→ **Problem to work on**:
Take the data below and extract the lines from the one with "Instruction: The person" to the one with "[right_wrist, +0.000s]", inclusive, exactly as written.

→ **The data**:

━━━━━━━━

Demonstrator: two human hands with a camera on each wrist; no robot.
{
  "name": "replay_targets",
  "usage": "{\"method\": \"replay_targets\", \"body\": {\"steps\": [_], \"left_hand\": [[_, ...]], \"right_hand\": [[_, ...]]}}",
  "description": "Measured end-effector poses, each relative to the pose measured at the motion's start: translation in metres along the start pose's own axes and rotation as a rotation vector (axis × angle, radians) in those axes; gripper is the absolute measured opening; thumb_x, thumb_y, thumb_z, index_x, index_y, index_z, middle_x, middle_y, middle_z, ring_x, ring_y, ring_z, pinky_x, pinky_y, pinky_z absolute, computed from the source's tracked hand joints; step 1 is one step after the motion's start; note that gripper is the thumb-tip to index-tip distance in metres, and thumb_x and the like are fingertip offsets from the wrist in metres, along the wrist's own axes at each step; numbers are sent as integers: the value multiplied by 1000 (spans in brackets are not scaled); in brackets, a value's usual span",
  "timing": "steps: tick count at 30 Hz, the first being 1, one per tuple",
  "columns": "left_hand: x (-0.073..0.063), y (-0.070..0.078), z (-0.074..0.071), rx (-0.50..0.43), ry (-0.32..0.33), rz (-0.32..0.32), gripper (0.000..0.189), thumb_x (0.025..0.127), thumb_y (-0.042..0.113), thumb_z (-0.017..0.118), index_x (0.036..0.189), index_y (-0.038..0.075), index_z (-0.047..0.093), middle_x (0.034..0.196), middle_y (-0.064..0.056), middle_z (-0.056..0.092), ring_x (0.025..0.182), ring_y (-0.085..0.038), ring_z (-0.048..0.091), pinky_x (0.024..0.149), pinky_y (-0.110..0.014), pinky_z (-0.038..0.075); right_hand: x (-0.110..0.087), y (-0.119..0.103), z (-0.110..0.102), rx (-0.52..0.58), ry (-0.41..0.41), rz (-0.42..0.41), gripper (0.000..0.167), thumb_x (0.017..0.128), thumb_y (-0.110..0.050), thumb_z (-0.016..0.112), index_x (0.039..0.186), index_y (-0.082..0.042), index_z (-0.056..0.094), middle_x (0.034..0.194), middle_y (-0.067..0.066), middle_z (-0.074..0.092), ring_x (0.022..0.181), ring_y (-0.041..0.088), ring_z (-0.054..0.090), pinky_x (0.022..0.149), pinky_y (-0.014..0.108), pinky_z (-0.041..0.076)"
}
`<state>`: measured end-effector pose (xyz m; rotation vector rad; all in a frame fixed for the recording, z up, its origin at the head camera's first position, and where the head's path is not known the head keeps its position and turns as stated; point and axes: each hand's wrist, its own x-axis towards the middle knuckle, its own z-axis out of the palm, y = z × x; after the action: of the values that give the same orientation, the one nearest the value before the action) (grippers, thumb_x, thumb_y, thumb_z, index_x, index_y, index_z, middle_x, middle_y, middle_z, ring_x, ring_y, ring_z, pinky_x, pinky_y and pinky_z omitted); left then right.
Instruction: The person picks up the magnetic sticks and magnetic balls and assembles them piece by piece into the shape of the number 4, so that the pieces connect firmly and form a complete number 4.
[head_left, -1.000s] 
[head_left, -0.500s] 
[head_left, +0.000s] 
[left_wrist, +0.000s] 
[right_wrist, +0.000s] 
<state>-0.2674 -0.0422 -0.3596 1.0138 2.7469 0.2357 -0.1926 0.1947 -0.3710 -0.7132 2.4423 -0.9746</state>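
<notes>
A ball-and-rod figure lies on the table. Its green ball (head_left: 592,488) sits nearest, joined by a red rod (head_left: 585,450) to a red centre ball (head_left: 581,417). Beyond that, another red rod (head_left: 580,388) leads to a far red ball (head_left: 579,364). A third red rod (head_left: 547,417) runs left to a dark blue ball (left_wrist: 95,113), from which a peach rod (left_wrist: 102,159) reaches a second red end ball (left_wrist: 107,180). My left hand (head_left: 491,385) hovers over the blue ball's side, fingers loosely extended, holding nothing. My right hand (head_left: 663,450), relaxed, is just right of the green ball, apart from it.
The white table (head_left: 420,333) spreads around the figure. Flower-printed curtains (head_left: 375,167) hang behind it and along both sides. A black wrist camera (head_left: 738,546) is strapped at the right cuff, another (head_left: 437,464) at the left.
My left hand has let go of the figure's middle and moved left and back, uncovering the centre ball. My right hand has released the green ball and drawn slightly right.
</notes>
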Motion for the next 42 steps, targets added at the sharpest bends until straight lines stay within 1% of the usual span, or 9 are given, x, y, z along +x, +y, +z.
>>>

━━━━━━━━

→ **Final answer**:
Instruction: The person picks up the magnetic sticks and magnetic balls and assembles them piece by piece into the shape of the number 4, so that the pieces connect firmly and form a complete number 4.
[head_left, -1.000s] 
[head_left, -0.500s] 
[head_left, +0.000s] 
[left_wrist, +0.000s] 
[right_wrist, +0.000s] 

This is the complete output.